Fa discutere il caso delle suore arrestate a Washington – insieme ad alcuni preti, frati e laici – per essersi sdraiate nella storica rotonda del Russell Office Building, il principale edificio del Senato degli Stati Uniti. Le suore intendevano protestare contro la politica del presidente Trump sull’immigrazione. L’immagine di Pat Murphy, novantenne suora della Misericordia, arrestata mentre mostra la fotografia di un bambino di otto anni morto in un centro di detenzione per immigrati, è già diventata un’icona internazionale.
L’episodio si presta a tre commenti. Primo, dal punto di vista morale le suore hanno le loro buone ragioni. Praticamente tutti gli osservatori internazionali concordano sul fatto che ci sono asprezze non necessarie nel trattamento degli immigrati, specie minori, ai confini con il Messico. Le guardie e i funzionari dell’immigrazione non sono abituati a trattare con bambini, non sanno come gestirli, e spesso perdono la pazienza. E certe condizioni di detenzione, già discutibili per gli adulti, sono inaccettabili per i bambini.

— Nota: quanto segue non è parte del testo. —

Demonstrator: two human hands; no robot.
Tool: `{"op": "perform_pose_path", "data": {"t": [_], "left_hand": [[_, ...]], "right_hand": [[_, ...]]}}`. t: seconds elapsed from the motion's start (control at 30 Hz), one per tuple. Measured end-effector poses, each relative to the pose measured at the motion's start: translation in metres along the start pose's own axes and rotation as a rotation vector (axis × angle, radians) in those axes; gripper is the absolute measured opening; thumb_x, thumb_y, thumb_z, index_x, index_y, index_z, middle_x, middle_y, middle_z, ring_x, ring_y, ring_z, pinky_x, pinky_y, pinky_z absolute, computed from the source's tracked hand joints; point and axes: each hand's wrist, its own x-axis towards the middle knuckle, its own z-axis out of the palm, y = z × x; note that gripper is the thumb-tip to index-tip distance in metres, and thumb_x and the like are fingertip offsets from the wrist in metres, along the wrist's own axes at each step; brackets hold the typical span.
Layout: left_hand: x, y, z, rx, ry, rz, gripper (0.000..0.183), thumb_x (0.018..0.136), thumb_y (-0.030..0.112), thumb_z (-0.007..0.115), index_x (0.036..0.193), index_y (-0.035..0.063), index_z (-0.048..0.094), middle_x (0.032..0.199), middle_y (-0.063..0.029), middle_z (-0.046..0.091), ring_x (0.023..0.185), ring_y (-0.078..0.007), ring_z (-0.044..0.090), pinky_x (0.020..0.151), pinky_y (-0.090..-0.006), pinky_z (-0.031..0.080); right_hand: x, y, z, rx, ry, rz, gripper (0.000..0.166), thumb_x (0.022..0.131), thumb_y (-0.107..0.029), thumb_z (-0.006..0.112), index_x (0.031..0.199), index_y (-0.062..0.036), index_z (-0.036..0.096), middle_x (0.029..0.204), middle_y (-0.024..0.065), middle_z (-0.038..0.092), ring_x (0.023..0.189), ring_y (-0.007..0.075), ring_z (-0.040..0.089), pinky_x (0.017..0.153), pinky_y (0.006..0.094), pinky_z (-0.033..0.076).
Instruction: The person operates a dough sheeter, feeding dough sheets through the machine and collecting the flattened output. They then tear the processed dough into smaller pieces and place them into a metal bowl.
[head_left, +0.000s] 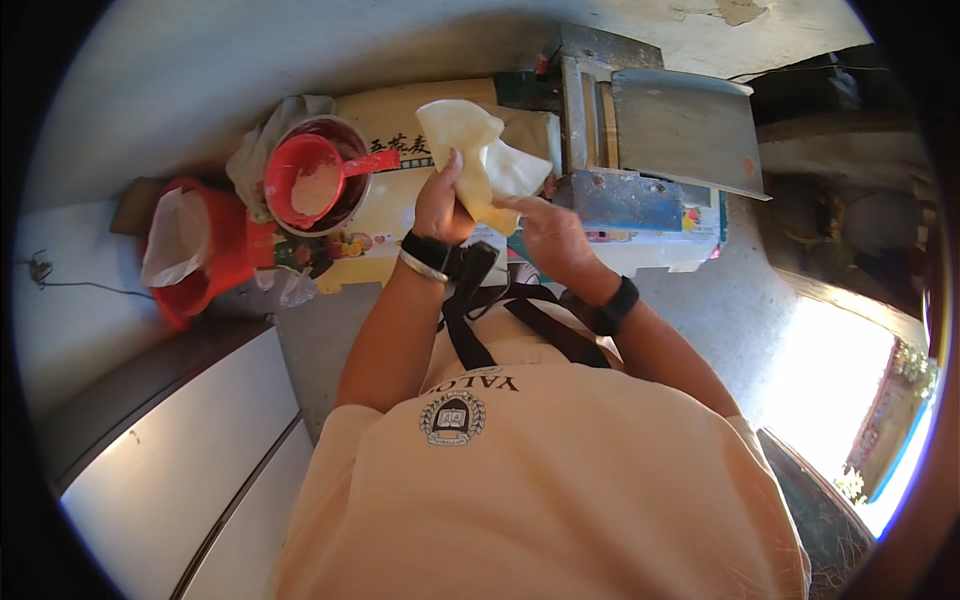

Secondo, dal punto di vista legale le suore non possono che avere torto. L’arresto era inevitabile, dal momento che le fotografie mostrano chiaramente che le suore e i loro sostenitori bloccavano l’ingresso all’edificio. Ci sono certamente molte buone cause per manifestare a Washington, come altrove, ma se tutti si comportassero come le suore il Senato non potrebbe più lavorare o dovrebbe trasferirsi altrove, così tra l’altro privando queste dimostrazioni del loro scopo simbolico e propagandistico.
Terzo, che cosa significa la protesta dal punto di vista politico? Probabilmente le suore miravano precisamente a farsi arrestare – sono state rilasciate in giornata – per creare un maggiore effetto mediatico e produrre qualche fotografia da prima pagina. A beneficio dei fotografi, alcune suore e frati – non tutti – hanno perfino rispolverato l’abito religioso. Cercandoli su Google, si scopre che normalmente non lo portano.
Ma questo effetto di chi va a beneficio? Qui cominciano i problemi perché può darsi che le suore, pensando di realizzare un persuasivo spot elettorale anti-Trump, abbiano semplicemente messo in scena una spettacolare predica ai già convertiti. Quello che appare, ed è spettacolarizzato, come buonismo nei confronti degli immigrati e di altre minoranze – al di là delle buone ragioni citate – è condiviso, secondo i sondaggi, da una percentuale decisamente minoritaria della popolazione americana.
Un sociologo politicamente schierato a sinistra come Joel Kotkin lo ha spiegato in un articolo diventato rapidamente popolare. L’America, sostiene, si divide in quattro classi. I super-ricchi contano per i soldi che versano nelle case dei candidati, non per i voti, visto che rappresentano lo 0,1% della popolazione. C’è poi un 15% di intellettuali, professionisti e giornalisti concentrati nelle grandi città. Il resto, cioè la grande maggioranza, si divide tra piccoli proprietari colpiti dalla crisi economica, che in genere non vivono nelle metropoli, e quelli che Kotkin chiama “nuovi servi” e che sono a vario titolo poveri.
I super-ricchi si dividono da sempre fra democratici (in maggioranza) e repubblicani, e non si faranno impressionare dalle suore. Queste delizieranno il 15% di intellettuali liberal, i quali controllano i grandi media, con cui però i cittadini che fanno parte del terzo e del quarto gruppo hanno sempre meno contatti. Questi ultimi hanno buoni motivi sia per votare Trump, sia per non votarlo, ma quello che sappiamo per certo è che tra loro la difesa a spada tratta degli immigrati non è popolare. Il buonismo ha prima infastidito, poi causato reazioni contrarie di crescente violenza. Le battute di Trump contro le candidate democratiche i cui genitori o nonni erano immigrati non sono una forma di razzismo casualmente sfuggita a un Presidente che si fa prendere la mano da Twitter. Sono studiate a tavolino, e Trump sa che fanno indignare i democratici, gli intellettuali, i giornalisti e magari anche le suore, ma piacciono al suo lettorato di riferimento – che non sta né a New York, né in California, due Stati dove al solito Trump non farà neppure campagna, dandoli per già persi.
Il problema, negli Stati Uniti come nell’Italia di Salvini, è che il buonismo genera cattivismo. Qualche anno fa le immagini di bambini messi dietro le sbarre – è accaduto alla frontiera con il Messico -. suore arrestate e migranti ricacciati in mare avrebbero danneggiato chi ne fosse stato ritenuto politicamente responsabile. Oggi è più probabile il contrario. La politica si è imbarbarita e il cattivismo porta voti: qualche cosa che gli oppositori di Trump (e di Salvini) fanno moltissima fatica a capire.